Activity -
Every line of the records that holds the word "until" should be copied out.

-- Material provided follows --

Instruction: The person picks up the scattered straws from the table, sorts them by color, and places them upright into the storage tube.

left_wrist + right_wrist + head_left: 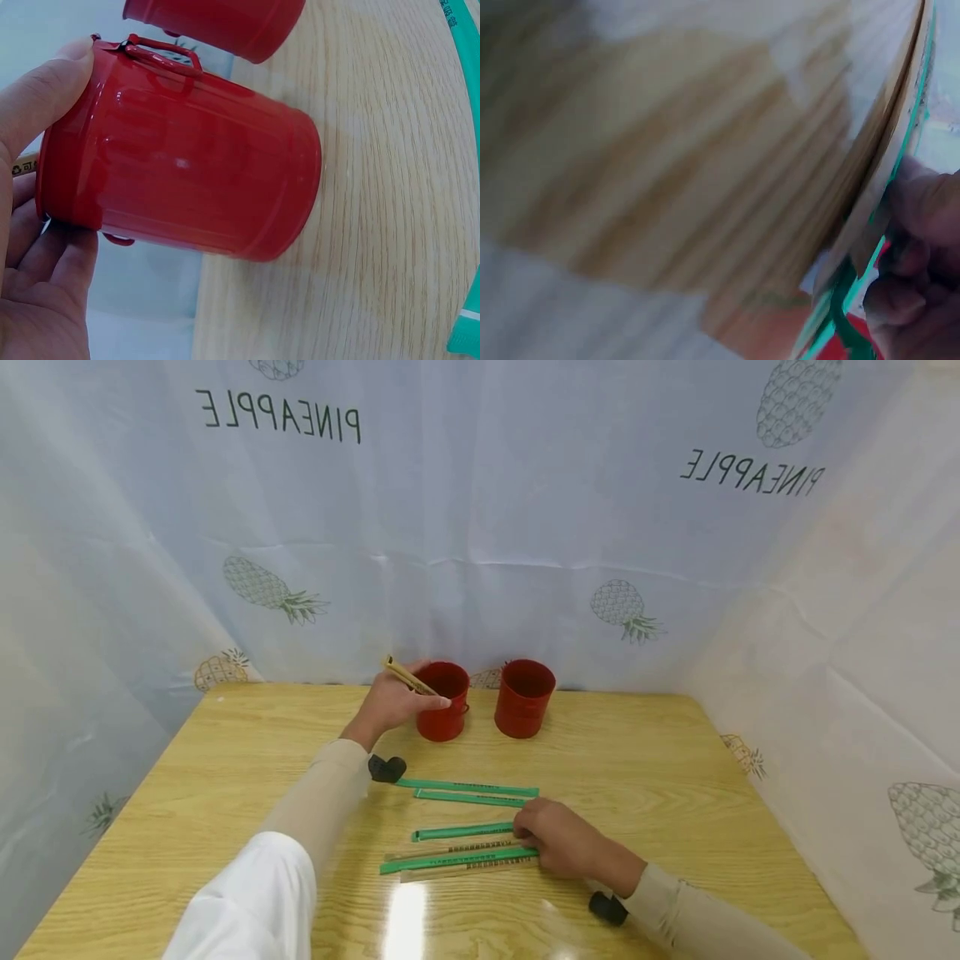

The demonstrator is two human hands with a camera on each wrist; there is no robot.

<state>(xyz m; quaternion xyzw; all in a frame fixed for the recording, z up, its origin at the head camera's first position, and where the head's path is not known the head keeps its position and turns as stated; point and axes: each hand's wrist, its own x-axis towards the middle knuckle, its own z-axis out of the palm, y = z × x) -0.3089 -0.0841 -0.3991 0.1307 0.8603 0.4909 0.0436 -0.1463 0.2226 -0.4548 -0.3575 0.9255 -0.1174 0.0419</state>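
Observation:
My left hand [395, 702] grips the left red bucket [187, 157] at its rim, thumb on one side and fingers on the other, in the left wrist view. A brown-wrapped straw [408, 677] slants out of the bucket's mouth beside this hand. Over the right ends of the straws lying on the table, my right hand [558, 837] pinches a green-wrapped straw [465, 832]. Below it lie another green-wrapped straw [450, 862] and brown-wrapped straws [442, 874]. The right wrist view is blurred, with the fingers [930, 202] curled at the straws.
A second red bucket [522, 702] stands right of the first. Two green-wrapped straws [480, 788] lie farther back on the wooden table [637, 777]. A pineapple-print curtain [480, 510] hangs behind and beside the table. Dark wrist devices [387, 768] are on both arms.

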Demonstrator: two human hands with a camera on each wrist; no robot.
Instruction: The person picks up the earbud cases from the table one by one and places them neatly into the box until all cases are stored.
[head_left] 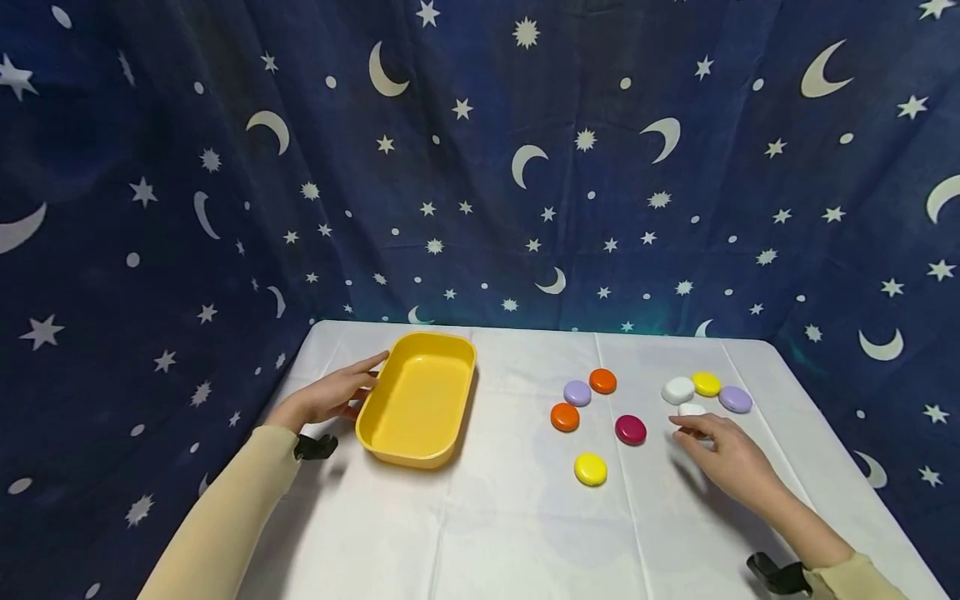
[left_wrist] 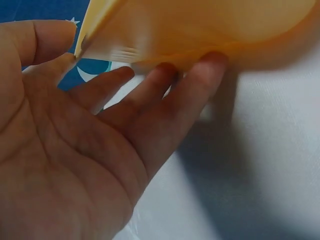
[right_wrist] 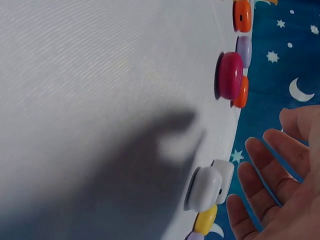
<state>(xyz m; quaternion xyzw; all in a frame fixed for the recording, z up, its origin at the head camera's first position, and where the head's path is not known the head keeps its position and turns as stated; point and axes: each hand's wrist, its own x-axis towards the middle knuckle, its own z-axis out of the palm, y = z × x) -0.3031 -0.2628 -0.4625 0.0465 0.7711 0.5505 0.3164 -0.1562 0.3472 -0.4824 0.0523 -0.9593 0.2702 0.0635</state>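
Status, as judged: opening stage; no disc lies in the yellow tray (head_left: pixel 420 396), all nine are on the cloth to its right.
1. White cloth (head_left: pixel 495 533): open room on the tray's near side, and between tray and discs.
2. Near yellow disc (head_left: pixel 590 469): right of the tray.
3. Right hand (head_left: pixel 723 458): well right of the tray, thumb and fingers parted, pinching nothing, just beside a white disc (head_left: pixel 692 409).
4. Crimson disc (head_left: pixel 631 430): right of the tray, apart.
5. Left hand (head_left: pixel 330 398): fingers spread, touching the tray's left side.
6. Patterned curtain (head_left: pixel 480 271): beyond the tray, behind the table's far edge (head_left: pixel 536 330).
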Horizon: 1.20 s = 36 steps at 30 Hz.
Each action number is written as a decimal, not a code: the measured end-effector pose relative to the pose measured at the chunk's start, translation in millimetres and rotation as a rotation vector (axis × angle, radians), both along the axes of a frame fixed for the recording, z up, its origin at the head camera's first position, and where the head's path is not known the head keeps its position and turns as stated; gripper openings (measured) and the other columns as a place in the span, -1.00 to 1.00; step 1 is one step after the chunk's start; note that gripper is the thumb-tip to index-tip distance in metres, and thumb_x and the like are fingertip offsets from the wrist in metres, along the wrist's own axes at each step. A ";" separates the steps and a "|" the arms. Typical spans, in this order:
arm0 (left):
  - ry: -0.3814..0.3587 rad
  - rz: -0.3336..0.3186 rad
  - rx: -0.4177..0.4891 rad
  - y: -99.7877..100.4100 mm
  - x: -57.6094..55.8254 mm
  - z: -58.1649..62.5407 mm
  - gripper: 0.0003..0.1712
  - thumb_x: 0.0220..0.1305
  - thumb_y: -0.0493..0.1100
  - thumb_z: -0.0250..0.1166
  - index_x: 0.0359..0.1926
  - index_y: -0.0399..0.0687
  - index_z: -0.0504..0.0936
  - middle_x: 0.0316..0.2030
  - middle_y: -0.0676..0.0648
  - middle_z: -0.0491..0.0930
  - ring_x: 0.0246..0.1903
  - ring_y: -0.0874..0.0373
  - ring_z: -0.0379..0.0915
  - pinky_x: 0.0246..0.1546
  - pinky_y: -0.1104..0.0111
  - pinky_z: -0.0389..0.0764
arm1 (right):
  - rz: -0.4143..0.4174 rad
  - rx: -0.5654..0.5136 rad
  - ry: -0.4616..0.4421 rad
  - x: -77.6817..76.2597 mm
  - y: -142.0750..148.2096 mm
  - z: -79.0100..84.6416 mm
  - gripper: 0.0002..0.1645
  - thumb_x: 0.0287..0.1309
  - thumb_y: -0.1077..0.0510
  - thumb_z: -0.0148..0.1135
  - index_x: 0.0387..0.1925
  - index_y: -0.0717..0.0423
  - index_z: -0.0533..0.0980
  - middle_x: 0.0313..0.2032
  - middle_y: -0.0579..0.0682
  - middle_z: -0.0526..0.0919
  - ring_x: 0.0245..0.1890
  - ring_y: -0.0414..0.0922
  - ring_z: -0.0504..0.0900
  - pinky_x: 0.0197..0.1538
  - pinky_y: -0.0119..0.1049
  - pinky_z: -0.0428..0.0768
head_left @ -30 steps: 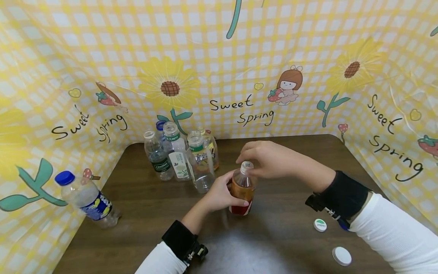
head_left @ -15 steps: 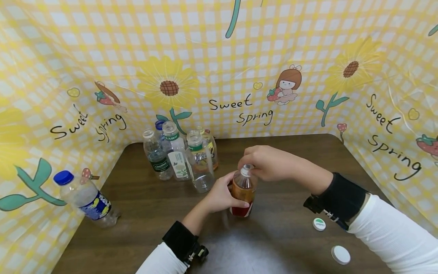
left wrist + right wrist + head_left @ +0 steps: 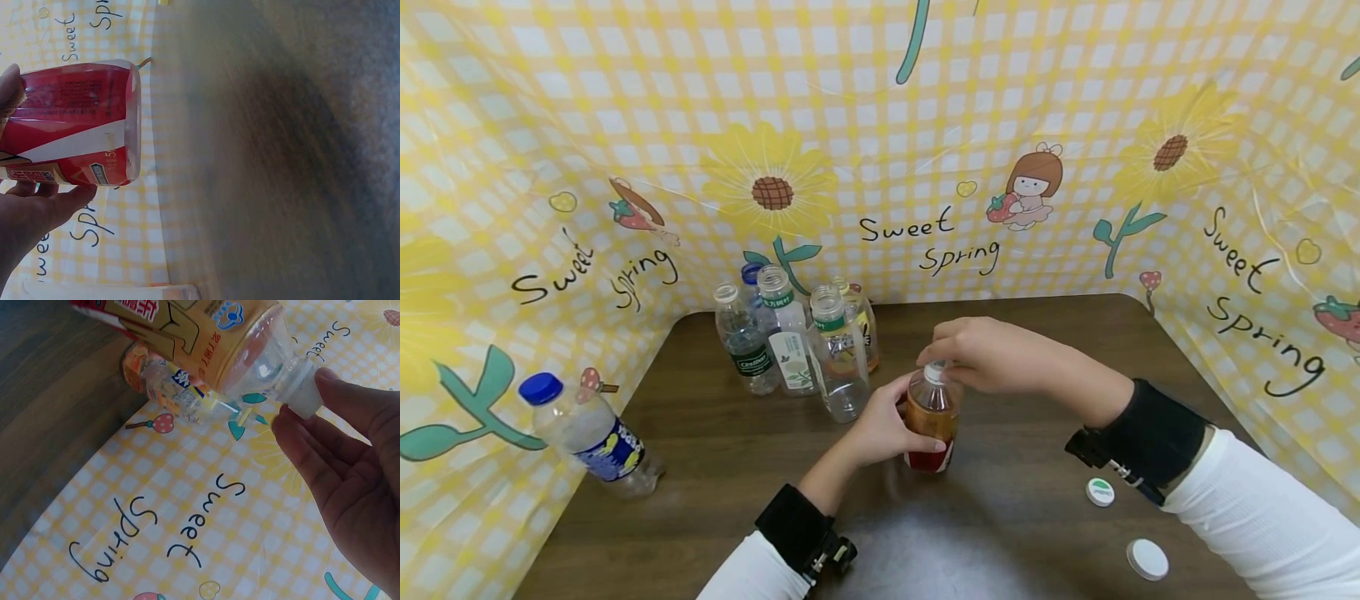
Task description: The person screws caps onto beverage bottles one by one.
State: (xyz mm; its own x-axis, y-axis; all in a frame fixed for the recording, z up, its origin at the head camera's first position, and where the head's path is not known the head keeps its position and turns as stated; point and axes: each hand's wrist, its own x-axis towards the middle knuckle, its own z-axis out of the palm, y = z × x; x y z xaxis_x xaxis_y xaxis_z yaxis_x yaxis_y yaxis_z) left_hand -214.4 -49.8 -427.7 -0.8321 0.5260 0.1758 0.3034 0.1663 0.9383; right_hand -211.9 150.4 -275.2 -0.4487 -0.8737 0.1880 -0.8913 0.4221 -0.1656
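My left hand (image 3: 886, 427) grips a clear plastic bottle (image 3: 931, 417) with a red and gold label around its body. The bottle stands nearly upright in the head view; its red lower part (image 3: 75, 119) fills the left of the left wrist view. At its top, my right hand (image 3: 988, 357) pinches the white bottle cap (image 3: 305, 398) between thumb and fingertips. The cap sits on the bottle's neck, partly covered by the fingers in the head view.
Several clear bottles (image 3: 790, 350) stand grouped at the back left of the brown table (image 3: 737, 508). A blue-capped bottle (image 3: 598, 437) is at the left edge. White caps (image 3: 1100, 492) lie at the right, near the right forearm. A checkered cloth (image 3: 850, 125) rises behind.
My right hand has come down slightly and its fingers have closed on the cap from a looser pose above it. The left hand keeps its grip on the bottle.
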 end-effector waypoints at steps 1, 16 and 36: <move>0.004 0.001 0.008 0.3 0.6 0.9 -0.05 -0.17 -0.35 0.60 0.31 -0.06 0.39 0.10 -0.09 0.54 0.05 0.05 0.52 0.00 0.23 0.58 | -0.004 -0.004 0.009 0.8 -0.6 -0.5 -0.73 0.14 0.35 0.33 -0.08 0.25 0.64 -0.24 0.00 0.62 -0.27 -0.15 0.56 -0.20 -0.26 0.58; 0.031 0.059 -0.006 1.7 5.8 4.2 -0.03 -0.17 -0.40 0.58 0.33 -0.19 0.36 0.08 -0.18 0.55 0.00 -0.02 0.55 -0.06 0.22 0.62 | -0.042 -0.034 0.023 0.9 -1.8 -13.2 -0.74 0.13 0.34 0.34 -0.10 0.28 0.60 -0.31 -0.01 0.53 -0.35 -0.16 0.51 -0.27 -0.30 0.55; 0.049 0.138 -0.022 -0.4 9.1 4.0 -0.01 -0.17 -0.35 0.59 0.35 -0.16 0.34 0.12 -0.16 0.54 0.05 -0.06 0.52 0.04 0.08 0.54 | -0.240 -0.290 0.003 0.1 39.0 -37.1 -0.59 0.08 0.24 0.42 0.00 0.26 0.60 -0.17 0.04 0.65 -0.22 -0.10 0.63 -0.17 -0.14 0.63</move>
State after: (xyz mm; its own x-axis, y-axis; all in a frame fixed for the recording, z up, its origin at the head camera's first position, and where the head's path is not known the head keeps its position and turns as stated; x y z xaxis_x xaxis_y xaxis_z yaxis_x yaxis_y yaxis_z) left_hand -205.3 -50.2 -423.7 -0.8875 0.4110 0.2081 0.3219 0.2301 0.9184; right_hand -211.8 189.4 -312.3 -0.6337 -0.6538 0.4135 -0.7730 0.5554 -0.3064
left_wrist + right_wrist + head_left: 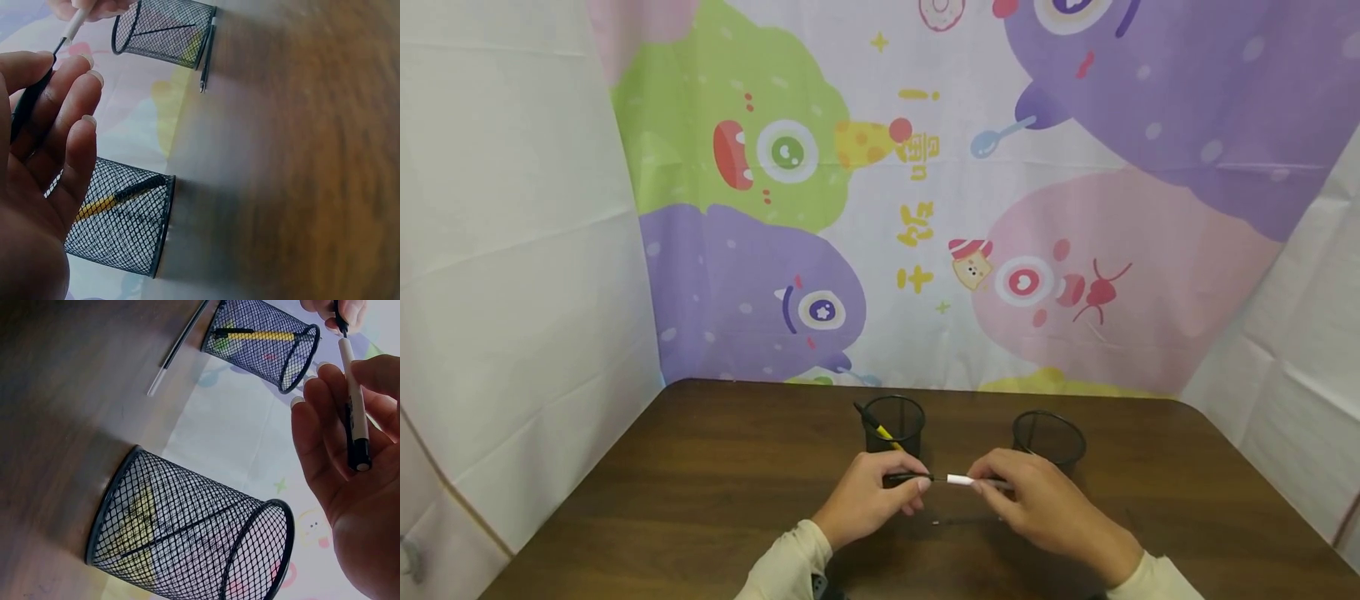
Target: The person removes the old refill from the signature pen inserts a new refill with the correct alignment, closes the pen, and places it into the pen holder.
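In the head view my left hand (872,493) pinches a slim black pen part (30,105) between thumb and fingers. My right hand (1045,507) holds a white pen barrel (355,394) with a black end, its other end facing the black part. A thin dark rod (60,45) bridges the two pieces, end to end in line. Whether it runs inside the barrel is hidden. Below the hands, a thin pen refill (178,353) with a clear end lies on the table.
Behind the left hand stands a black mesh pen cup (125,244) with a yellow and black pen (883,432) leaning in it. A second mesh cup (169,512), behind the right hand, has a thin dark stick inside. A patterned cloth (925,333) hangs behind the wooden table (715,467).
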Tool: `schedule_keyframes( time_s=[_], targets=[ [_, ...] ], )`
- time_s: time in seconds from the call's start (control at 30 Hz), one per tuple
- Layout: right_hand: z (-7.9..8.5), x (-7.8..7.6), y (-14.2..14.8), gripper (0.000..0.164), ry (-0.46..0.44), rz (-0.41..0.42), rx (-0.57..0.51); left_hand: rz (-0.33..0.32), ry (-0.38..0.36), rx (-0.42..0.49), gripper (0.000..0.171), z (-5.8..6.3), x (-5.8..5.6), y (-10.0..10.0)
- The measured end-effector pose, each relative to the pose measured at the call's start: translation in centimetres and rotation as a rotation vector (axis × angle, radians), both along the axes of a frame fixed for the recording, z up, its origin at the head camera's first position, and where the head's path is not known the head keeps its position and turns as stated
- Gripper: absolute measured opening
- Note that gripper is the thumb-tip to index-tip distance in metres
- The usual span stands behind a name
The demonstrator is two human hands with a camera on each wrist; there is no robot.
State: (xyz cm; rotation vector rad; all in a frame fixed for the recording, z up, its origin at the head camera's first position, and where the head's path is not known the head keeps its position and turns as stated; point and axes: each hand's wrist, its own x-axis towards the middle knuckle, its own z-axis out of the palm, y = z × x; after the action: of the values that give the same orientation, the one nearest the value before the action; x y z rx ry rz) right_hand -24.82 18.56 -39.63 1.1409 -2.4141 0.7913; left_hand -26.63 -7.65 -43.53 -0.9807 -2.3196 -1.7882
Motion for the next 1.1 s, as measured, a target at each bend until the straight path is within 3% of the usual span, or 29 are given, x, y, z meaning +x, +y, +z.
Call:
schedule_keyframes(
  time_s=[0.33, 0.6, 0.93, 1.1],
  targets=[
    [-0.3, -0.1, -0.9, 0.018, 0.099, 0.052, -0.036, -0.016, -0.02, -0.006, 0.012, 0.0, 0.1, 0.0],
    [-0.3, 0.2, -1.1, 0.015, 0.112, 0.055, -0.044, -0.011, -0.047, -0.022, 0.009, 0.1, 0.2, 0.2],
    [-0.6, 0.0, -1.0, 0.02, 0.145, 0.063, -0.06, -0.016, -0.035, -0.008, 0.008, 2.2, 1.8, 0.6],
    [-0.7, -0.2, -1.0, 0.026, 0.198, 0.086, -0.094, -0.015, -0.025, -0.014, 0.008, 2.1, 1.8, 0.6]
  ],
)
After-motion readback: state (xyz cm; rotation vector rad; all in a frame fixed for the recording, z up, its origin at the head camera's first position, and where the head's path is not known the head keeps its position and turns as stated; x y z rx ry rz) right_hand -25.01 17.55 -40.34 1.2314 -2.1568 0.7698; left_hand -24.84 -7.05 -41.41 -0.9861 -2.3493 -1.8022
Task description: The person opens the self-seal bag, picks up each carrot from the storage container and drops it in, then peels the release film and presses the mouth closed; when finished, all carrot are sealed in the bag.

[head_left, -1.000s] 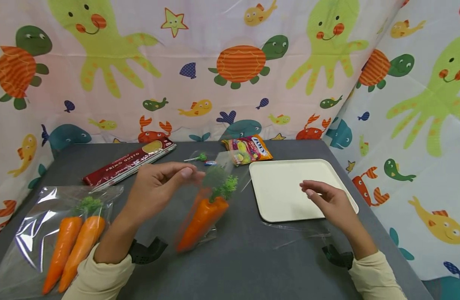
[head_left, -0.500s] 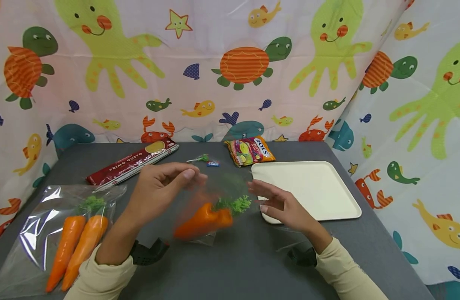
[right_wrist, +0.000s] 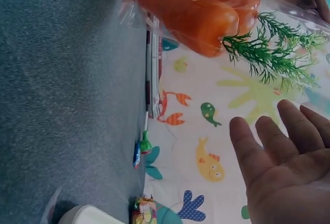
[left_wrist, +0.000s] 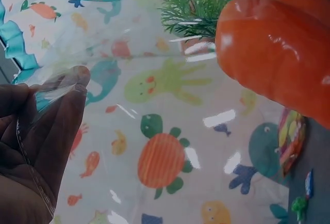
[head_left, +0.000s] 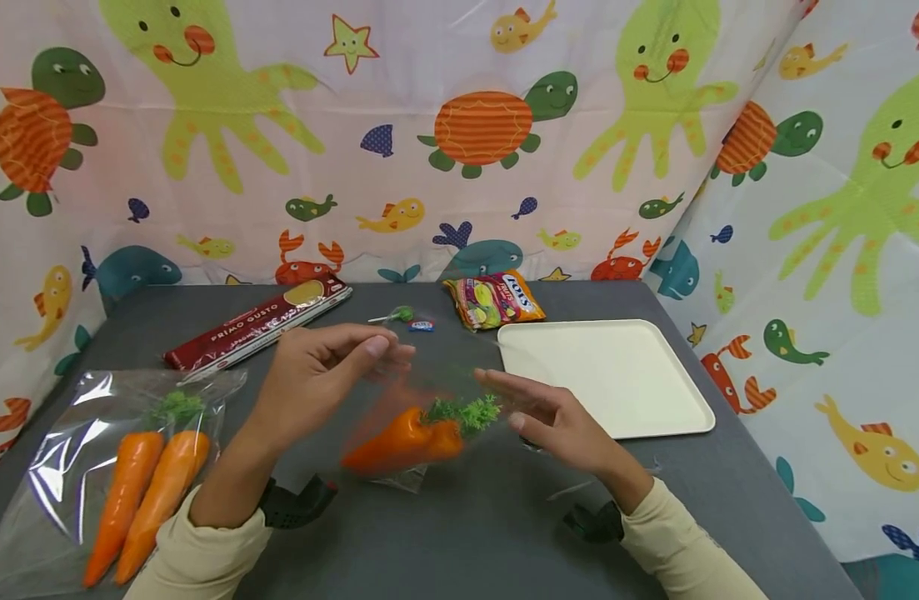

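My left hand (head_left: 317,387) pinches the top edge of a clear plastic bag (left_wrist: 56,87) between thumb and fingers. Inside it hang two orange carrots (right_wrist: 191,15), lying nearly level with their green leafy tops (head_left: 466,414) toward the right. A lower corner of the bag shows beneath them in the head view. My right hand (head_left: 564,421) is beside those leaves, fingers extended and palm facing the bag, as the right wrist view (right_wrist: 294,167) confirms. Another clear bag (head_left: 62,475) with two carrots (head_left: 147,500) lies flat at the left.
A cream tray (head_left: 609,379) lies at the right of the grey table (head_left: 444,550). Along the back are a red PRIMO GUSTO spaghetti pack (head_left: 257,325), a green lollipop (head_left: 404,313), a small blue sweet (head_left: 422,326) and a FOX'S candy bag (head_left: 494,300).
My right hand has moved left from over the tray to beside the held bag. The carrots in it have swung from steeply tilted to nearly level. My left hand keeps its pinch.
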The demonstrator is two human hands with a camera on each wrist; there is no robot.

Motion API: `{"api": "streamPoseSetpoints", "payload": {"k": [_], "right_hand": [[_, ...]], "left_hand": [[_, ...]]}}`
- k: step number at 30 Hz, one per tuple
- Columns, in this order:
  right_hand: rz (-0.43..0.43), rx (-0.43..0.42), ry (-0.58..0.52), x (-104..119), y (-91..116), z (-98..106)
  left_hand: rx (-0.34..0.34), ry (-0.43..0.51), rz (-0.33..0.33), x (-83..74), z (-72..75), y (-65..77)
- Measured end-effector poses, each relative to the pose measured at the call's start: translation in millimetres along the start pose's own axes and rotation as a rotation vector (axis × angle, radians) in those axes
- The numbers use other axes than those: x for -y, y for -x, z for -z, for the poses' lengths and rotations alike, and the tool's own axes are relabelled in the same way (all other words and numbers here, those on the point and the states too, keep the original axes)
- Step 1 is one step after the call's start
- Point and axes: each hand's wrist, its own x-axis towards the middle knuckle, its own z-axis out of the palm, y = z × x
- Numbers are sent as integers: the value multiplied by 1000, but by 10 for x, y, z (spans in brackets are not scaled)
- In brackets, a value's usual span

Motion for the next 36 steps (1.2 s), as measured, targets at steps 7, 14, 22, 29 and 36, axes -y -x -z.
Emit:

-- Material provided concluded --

Reply to the exercise -
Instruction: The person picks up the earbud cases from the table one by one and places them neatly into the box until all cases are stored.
Motion for the next 1.1 s, as measured, a target at each bend until the straight path is within 3% of the usual span, or 29 are given, x, y, z meaning +x, +y, +z.

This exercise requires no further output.